Lettre n° 220

[Hiver 5706(1)]

Question: Pouvez-vous expliquer ce que dit le début du septième chapitre de Chaar Hay'houd Vehaémouna: «Par permutation des lettres, le mot Vaéd, éternité, devient E'had, un".

Réponse: Cette affirmation figure dans le Zohar tome 2, page 134a et le Mikdach Mélé'h, cité par le Nitsoutseï Orot, dit, à cette même référence: En effet, le Alef est remplacé par un Vav, puisque les lettres Alef, Hé, Vav et Youd sont interchangeables.

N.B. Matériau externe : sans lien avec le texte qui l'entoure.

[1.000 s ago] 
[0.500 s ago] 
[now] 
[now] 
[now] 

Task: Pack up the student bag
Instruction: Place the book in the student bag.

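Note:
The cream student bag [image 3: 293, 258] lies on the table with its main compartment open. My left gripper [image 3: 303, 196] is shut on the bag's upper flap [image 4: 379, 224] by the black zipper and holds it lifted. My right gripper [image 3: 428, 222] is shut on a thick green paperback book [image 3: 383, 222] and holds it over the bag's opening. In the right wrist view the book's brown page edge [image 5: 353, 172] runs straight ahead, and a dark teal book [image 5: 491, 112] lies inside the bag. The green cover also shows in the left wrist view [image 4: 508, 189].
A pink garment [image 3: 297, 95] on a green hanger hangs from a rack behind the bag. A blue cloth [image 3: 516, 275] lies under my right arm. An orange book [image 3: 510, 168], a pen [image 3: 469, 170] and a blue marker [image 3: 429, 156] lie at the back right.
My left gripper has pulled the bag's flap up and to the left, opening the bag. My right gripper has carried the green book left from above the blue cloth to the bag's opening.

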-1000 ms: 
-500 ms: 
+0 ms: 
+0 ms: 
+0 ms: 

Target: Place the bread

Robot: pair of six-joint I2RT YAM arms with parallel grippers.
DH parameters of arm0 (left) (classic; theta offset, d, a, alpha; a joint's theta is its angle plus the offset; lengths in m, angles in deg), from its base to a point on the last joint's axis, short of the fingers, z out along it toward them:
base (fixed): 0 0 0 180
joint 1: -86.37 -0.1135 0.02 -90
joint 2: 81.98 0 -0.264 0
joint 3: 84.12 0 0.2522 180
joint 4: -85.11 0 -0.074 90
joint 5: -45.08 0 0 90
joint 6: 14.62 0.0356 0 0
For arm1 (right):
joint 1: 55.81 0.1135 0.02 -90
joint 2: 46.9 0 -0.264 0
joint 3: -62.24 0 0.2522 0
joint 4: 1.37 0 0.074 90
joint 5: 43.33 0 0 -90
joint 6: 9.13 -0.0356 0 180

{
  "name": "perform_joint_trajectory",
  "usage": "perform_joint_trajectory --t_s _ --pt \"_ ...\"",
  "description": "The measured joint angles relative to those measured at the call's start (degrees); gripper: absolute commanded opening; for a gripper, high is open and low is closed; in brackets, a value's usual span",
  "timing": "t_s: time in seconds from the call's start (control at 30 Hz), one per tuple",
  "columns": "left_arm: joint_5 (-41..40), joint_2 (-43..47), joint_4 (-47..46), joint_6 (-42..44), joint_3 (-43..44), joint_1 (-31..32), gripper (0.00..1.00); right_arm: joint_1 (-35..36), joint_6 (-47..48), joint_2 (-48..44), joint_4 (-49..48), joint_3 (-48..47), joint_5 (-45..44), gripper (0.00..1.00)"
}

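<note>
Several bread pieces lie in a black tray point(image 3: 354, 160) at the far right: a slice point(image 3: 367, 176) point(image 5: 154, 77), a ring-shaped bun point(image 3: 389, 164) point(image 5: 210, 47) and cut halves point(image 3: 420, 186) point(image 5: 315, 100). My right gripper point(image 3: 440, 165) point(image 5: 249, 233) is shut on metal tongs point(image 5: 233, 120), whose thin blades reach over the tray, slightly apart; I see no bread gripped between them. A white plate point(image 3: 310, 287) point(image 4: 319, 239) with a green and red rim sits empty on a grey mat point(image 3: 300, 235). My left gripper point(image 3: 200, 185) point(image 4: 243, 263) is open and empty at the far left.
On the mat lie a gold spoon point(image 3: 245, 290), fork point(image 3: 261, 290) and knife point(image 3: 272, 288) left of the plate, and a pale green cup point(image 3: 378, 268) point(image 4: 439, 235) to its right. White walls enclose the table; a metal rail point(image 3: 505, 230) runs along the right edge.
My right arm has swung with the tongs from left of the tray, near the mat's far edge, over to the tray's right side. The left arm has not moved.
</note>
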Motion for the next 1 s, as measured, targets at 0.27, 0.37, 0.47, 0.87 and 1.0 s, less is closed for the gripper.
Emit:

Et, le 'Heth est remplacé par un Aïn, puisque les lettres Alef, 'Heth, Hé et Aïn sont interchangeables(2)".

Il en résulte que les lettres Alef, Hé, Vav et Youd sont bien permutables. Toutes sont prononcées en se liant à la lettre qui les suit, sont aspirées au point d'être parfois muettes, expriment le souffle et permettent à chaque mot de s'exprimer par la parole.

Les manuels de grammaire expliquent tout cela et l'on consultera également le commentaire de Rabbi Avraham Ibn Ezra sur le verset Chemot 3, 15 et son énigme, qui est imprimée dans l'introduction de son commentaire de la Torah. On verra aussi le discours intitulé "Mes Chabbats" dans le Likouteï Torah, à la fin du premier paragraphe.

Il en est de même pour les lettres Alef, 'Heth, Hé, Aïn, qui sont également liées, étant toutes gutturales(3).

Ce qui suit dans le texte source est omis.